O compartilhamento de saberes e afeto entre duas gerações da dança contemporânea brasileira é celebrado em mais um espetáculo do grupo Pró-Posição: “Peças Fáceis” que será apresentado no dia 10 de agosto, sábado, às 20h, no Espaço Tugudum (rua Maestro Francisco Manoel da Silva, 690 – Jardim Santa Genebra).

(Foto: Paola Bertolini)

Aos 78 anos de idade, Janice Vieira, uma das pioneiras da dança contemporânea no país (que recentemente foi agraciada com o Prêmio Governador do Estado por sua trajetória na dança), sobe ao palco mais uma vez ao lado da filha Andréia Nhur, que aos 36 anos é considerada uma das expoentes da área (professora na USP, coleciona prêmios importantes na carreira como o APCA e o Denilto Gomes).

“Peças Fáceis”, que foi finalista do APCA em 2017, é considerado pela dupla mais um espetáculo que une humor, poesia e engajamento político, tônicas do grupo Pró-Posição (desde sua fundação em 1973 por Denilto Gomes e Janice Vieira e também quando de sua retomada em 2007).

O tema do espetáculo, que parte de um estudo “sonorocoreográfico” a partir de músicas (minuetos) de Johann Sebastian Bach (1685-1750) e Christian Petzold (1677-1733), pode não deixar evidente num primeiro momento o tom político do trabalho, mas é na trajetória da dupla que a militância artística se faz presente e contundente em várias camadas: trata-se de uma bailarina de 78 anos que segue com forte atuação nos palcos brasileiros, de um trabalho ininterrupto e de resistência desenvolvido por um grupo artístico fora do eixo Rio-São Paulo (são cinco espetáculos em dez anos), de um projeto de pesquisa de linguagem desenvolvido a longo prazo (em 2013, o grupo foi laureado com o Prêmio da APCA pela Pesquisa Continuada em Dança).

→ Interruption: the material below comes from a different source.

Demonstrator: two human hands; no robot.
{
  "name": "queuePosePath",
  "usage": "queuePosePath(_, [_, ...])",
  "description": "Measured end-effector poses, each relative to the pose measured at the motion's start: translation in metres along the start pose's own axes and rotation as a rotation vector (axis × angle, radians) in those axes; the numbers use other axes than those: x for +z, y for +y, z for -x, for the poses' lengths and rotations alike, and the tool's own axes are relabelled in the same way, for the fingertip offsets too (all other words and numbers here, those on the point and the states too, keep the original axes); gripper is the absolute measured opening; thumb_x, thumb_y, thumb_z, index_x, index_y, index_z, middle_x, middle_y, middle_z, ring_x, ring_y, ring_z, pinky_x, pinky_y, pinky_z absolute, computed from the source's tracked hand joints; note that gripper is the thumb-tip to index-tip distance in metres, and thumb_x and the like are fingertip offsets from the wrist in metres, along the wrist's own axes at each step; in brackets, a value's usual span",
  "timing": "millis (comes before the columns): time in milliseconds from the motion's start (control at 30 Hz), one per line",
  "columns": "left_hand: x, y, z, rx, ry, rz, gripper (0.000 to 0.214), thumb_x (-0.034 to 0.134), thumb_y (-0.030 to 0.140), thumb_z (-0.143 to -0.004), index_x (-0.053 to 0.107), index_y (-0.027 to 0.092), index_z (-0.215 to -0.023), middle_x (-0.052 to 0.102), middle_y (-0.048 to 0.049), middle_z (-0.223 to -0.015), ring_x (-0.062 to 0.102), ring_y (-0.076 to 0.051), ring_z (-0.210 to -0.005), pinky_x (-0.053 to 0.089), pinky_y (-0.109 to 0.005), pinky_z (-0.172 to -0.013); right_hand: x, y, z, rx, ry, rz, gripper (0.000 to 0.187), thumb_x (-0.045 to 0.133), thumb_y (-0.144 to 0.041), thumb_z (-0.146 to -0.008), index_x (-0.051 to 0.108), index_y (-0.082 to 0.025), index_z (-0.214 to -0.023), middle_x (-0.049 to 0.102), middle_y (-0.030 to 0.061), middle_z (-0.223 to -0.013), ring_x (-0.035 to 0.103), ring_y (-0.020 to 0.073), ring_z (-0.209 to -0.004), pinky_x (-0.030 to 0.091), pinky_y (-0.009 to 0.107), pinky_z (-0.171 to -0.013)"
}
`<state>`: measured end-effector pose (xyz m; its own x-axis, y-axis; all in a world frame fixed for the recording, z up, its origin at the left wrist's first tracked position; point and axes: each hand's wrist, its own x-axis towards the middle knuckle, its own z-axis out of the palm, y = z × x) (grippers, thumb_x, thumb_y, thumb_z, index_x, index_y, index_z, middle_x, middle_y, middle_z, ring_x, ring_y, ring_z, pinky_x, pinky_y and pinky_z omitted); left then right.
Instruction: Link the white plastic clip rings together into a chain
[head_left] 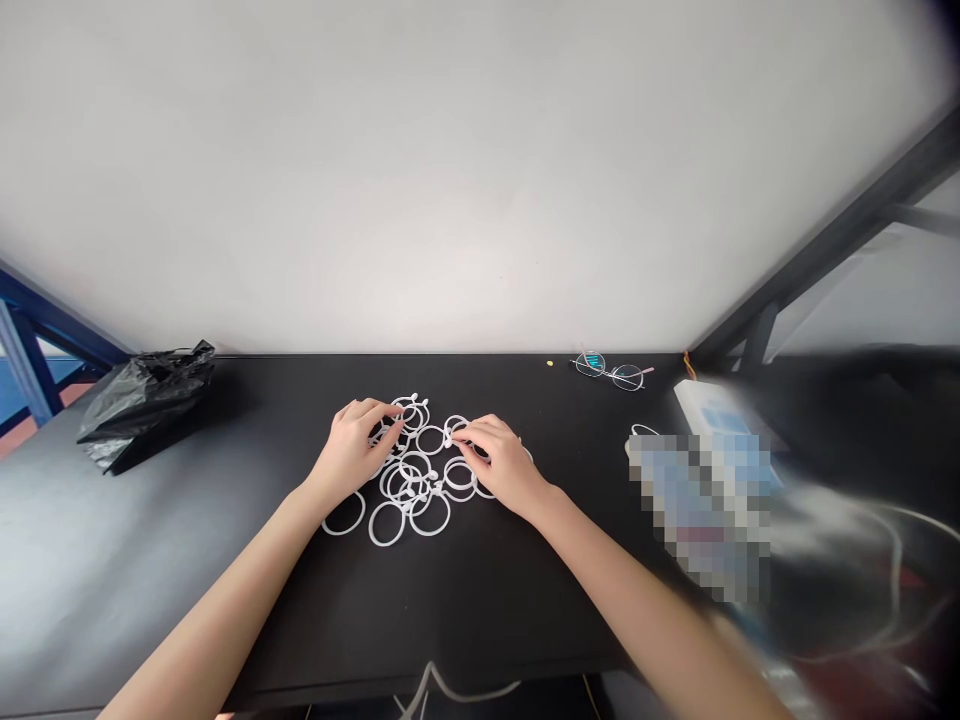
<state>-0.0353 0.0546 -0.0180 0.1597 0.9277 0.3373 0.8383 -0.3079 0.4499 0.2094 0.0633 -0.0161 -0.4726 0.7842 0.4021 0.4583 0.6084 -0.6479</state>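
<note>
A heap of several white plastic rings [417,488] lies on the black table [480,590] in front of me. My left hand [354,446] rests on the heap's left side, fingers curled, with thumb and forefinger pinched on a white ring near the top. My right hand [501,462] sits on the right side, its fingertips pinched on another white ring. The two hands are a few centimetres apart, both touching the pile.
A crumpled black plastic bag [142,402] lies at the far left. A pair of glasses [611,371] sits by the wall at the back right. A white device [712,410] and a blurred-out object [701,510] lie to the right, with white cables beside them.
</note>
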Motion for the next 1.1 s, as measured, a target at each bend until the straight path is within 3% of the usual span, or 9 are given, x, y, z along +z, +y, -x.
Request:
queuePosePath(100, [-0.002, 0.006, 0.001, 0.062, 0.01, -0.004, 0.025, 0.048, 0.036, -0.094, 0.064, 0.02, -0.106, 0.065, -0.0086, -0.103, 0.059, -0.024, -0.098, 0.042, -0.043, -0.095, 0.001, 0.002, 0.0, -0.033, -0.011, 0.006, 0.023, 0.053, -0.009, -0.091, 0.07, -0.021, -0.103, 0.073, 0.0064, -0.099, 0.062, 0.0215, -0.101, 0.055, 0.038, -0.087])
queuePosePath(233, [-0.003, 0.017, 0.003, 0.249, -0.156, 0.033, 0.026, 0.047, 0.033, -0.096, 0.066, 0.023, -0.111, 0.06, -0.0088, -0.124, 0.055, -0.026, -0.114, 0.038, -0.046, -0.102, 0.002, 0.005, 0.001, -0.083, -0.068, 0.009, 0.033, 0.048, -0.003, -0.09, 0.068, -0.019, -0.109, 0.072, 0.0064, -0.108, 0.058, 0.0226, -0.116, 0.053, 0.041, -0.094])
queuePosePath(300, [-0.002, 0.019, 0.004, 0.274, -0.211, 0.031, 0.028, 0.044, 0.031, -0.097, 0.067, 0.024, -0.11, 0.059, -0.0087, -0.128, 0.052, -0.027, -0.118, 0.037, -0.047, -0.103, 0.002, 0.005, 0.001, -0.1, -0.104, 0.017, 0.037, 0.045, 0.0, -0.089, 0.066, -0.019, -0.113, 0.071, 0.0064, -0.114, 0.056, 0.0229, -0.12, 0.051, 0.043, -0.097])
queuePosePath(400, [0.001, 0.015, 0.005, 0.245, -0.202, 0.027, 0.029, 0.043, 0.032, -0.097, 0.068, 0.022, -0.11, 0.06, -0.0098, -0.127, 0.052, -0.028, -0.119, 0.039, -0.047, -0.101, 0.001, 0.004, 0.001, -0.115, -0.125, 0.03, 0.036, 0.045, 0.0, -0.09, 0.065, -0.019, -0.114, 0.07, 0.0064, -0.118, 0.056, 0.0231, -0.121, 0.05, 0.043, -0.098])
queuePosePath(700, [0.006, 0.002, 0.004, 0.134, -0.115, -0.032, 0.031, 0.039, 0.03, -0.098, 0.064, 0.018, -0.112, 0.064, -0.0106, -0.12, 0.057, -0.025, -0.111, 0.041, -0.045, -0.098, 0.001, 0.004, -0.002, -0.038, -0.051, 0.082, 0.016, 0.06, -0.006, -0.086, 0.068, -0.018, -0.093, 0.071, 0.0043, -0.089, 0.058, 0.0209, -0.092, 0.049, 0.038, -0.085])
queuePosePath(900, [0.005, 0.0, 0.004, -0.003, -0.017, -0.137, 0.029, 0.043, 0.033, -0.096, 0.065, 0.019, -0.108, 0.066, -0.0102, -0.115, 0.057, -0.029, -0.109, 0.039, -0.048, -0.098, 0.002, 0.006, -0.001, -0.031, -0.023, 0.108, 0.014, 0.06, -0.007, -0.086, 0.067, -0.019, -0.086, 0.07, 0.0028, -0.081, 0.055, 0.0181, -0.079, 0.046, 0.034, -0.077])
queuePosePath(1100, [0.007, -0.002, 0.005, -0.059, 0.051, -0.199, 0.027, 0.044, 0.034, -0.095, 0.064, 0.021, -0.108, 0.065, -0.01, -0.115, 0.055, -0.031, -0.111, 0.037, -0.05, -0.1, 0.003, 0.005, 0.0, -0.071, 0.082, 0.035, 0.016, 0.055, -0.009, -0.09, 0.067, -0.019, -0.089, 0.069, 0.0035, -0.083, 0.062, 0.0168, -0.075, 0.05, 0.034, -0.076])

Janice ressalta ainda que “celebrar o afeto” no mundo atual já é, em si, um ato político. Andréia designa o espetáculo como um “festejo de resistência” num mundo regido pelo modelo neoliberal que pretere “tudo o que demora, o que gera vínculos, o que é perene, em prol de uma prática cotidiana imediatista e descartável”. E o espetáculo dá ênfase justamente a uma outra lógica: “a lógica da persistência, que não se furta do passado, que se orgulha da velhice e se faz em trabalho contínuo, silencioso e diário”. 

“Peças fáceis”, que conta com o apoio do Programa de Ação Cultural (ProAC), da Secretaria Estadual da Cultural, tem como ponto de partida músicas escritas por Bach e Petzold e que tanto Janice como Andréia tiveram contato ainda na infância. Essas composições de contraponto são frequentemente utilizadas no processo de aprendizado de instrumentos musicais.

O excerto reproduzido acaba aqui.